FANO – “Avevo accompagnato i vertici di ENAC all’aeroporto di Fano per avviare una valutazione sul suo futuro, dopo anni di stallo e di assenza di una reale prospettiva di sviluppo. Da quel momento è iniziato un percorso che oggi compie un passo importante.
Un anno fa il primo volo dimostrativo tra Fano e Roma Urbe. Oggi quel progetto trova una conferma concreta nella strategia nazionale di ENAC sulla Regional Air Mobility, che individua Fano tra gli aeroporti destinati a entrare nella nuova rete dei collegamenti regionali.
Abbiamo dimostrato che era possibile guardare oltre anni di immobilismo e abbiamo superato anche l’opposizione di una sinistra che, su questo tema, ha preferito dire sempre “no” invece di credere nelle opportunità di sviluppo per Fano.
Non è una notizia che interessa solo gli appassionati di aviazione.
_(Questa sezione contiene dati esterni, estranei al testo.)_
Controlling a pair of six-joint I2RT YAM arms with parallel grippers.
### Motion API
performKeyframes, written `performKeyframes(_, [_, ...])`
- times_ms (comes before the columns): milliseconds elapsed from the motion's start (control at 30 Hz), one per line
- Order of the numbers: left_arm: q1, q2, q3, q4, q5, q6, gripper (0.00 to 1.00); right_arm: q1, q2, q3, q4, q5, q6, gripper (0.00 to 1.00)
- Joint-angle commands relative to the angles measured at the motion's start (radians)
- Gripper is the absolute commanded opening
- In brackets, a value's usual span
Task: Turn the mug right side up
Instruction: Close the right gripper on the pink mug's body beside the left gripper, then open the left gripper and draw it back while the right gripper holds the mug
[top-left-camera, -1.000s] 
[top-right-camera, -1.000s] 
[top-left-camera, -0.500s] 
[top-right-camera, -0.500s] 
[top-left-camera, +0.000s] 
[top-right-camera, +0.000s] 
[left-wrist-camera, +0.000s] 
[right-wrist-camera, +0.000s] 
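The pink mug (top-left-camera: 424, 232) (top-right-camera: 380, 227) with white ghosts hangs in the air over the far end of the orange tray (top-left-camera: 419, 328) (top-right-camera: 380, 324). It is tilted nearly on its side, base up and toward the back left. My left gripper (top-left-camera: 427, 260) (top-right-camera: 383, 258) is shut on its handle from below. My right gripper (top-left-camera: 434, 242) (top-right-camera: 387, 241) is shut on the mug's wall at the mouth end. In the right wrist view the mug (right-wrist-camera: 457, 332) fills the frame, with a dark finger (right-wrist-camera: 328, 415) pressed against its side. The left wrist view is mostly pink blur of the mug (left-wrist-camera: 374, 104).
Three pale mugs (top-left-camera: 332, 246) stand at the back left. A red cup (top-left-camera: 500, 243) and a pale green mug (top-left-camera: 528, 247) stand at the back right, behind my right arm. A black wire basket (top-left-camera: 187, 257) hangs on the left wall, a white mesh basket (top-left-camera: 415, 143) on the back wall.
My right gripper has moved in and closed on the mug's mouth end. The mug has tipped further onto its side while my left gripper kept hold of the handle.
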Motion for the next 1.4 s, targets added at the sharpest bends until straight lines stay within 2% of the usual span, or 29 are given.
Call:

È il segnale che il nostro territorio torna finalmente a essere parte di una visione nazionale di sviluppo.
Per troppo tempo l’aeroporto di Fano è rimasto senza una prospettiva chiara. Oggi, l’obiettivo è invece avviare entro la fine dell’anno i primi collegamenti con Roma attraverso velivoli da 9 a 19 posti.
A questo si aggiunge un altro elemento importante: ENAC è pronta a investire circa 5 milioni di euro per l’adeguamento della pista. Resta da definire il tema dei terreni comunali all’interno dell’area aeroportuale, sul quale il Comune è al lavoro.
È una buona notizia per Fano e per tutto il territorio”.
Lo dichiara Antonio Baldelli, deputato marchigiano di Fratelli d’Italia e membro della IX Commissione trasporti della Camera dei Deputati.